There is no denial that Harvey has done something great with his superstore chain – if he hadn’t, there is no way he’d now have 230 stores across seven countries, 50 years after first opening the doors of (what was then known as) Norman Ross.  However, Harvey’s obvious reluctance to embrace the online retail industry makes one wonder if it is as a result of a genuine, yet somewhat misguided concern for an industry he is passionate about, or rather a severe lack of understanding of how retail is evolving in Australia and the rest of the world.

Over the years, Harvey has made no secret of his disdain for the online retail sector.  Think back to the infamous “online shopping is a dead-end” comment, when he said “he wouldn’t spend another cent on his own retail business’ e-commerce interests”, as well as his vocal backing at the end of last year, of the National Retail Association’s (NRA) call to put a GST on products purchased from overseas online retailers. Harvey offered himself up to front the NRA’s campaign, which resulted in scathing backlash against Harvey directly, as well as his brand, mostly played out over social media by disgruntled consumers.  While Harvey was forced to admit pushing this was nearly “suicidal”, by choosing to blame the dawn of social media for making him a scapegoat, he effectively failed to grasp the lesson in, or simply ignored, what had happened – consumers now have a powerful and public voice that can and will leave retailers reeling…and sometimes looking silly.

Although Harvey Norman finally launched its e-commerce site last week, and with its board predicting the online business will grow to one percent of total sales this year, and by one percent per year for the next three years, it still sounds as though Harvey is fighting the evolution of 21st century retail.  As he so eloquently put it, he believes there are a lot of “bull s****ers” out there promoting the benefits of online retailing.  He feels that accurate sales and profit figures are difficult to come by, and therefore businesses should be realistic about the effectiveness of selling on the web.

Other comments made by Harvey during the meeting suggested everyone will wind up regretting the advent of the internet in the near future, and even attacked the very people Harvey Norman sells to, with Harvey taking aim at technology-obsessed consumers who spend large amounts of time looking at computer, tablet and mobile phone screens, saying, “They live on the bloody things.
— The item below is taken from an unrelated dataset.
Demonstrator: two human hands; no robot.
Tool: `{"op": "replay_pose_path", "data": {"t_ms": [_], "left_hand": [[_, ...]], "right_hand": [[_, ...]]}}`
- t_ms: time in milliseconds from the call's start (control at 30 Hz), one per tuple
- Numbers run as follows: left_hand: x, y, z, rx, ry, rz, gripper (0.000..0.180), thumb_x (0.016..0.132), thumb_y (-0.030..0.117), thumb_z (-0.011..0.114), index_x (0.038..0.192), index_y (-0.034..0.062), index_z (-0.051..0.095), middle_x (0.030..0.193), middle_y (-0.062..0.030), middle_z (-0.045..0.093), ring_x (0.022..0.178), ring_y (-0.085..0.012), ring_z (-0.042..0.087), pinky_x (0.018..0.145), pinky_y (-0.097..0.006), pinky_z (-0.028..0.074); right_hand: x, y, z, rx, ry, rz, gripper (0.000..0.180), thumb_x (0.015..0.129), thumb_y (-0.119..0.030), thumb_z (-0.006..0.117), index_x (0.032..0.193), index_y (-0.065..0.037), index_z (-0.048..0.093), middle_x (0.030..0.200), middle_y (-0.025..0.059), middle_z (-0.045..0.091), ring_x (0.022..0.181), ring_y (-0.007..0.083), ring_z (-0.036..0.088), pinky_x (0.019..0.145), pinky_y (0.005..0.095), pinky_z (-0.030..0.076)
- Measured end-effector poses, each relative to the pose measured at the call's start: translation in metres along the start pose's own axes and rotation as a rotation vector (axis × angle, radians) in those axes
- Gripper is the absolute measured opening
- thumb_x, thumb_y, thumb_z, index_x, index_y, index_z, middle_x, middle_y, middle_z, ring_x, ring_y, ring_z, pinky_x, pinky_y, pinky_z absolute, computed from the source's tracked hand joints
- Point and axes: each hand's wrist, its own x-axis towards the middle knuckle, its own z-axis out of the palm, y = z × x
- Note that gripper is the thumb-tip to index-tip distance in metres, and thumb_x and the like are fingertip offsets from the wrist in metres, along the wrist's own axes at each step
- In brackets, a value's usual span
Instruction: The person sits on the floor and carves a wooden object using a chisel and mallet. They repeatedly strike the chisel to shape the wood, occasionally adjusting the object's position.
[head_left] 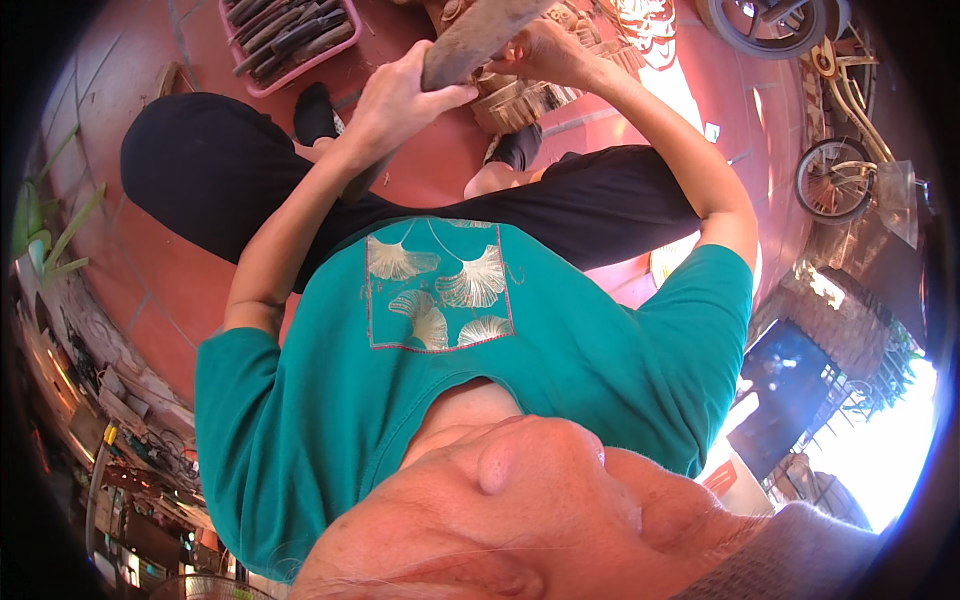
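Watching from where I'm standing, I'm seeing the left hand (397,98) grasping a thick wooden bar (475,45), its thumb pointing along the near side. The bar is slanting up and to the right of that grip, running out past the top of view, so its far end isn't showing. The right hand (535,50) is bending in just beside it, partly hidden behind the wood; I cannot tell whether its fingers are clasping anything. Below both, a carved wooden piece (508,105) is sitting over the red tiled floor (430,150), between the person's feet, nearer the right hand. Relief is already standing out across it, so I'm judging the carving as well under way, though how much is remaining uncut I cannot say. Off the left hand's far side, a pink tray (312,67) is holding a row of slim tools (290,35), its near right corner lying closest to that hand.
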Motion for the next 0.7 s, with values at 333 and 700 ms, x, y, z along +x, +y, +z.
{"op": "replay_pose_path", "data": {"t_ms": [333, 700], "left_hand": [[0.0, 0.002, -0.013, -0.133, 0.089, -0.014, 0.058, 0.087, 0.044, 0.079, 0.122, 0.0004, 0.064, 0.087, -0.0057, 0.069, 0.07, -0.0122, 0.061, 0.066, -0.029, 0.052], [-0.002, 0.007, -0.013, -0.073, 0.035, -0.02, 0.059, 0.087, 0.042, 0.08, 0.122, -0.0016, 0.063, 0.097, -0.0132, 0.073, 0.085, -0.0188, 0.069, 0.08, -0.033, 0.055]], "right_hand": [[0.008, 0.0, -0.005, -0.072, 0.086, -0.08, 0.037, 0.09, -0.035, 0.078, 0.086, -0.007, 0.055, 0.07, 0.0098, 0.06, 0.07, 0.0302, 0.066, 0.064, 0.0416, 0.051], [0.003, -0.006, -0.006, 0.004, 0.025, -0.049, 0.034, 0.089, -0.034, 0.078, 0.089, -0.008, 0.056, 0.069, 0.0104, 0.06, 0.068, 0.0297, 0.066, 0.063, 0.0438, 0.049]]}}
It’s so invasive into your lifestyle.”

At the end of it all, while Harvey Norman, the brand, has taken the next step at bringing the superstore up to speed with progressive retailing, Mr Harvey, on a personal level, is still dragging his feet – and why he is, is still a mystery.  His comments only serve to make him sound out of touch with, and confused about, the state of both traditional and online retailing in Australia, and the evolving profile of modern-day consumers.

It’s just so ironic that Harvey himself recently said, “The problem with our little world Australia (is) we wait too long to act.” Although he was referring, yet again, to placing a GST on goods purchased on overseas sites, why can’t he see that, when it comes to the future of successful and relevant retail, this is the point exactly?

 

Elisabeth Lambert

Article by

Elisabeth is an editor and content creator for The Media Pad, publishers of Power Retail. As a writer and blogger, she is rapt that she is able to channel her passion for online retailing into Power Retail. She also loves writing about rugby, pop culture, travel and anything baby related. Having spent most of the last decade in Japan, Elisabeth still immerses herself in as much Japanese crazy as possible, and when she has time, Elisabeth likes to cook, ski and train for triathlons.

11 Comments

  • You are both right of course. What is happening is meant to happen and nothing (including GH’s whingeing) will change that.

    But consumers will eventually come to ‘regret’ the change to lifestyles, communities, jobs etc. when 50% of the current bricks& mortar retailers have evaporated.

    Reply
      • Leon
      • 30th November

      That is why these bricks & mortar retailers have to branch out into online sales as well as keeping a physical presence. Even online sales require workers.
      Whether they can continue to be competitive with overseas retailers is the question.

      Reply
  • Yeh?

    do you know who one of the biggest purchasers of bricks and mortar real estate is in the US?

    Amazon.

    Now why would they be doing that? Very interesting.

    Reply
    • Tony D
    • 30th November

    The most successful retailers will be multi-channel. Pure play online will struggle to compete with the multi’s and and stuck-in-mud B&M will evaporate. Interesting to hear that Amazon is buying real estate – is that retail real estate or warehouse real estate?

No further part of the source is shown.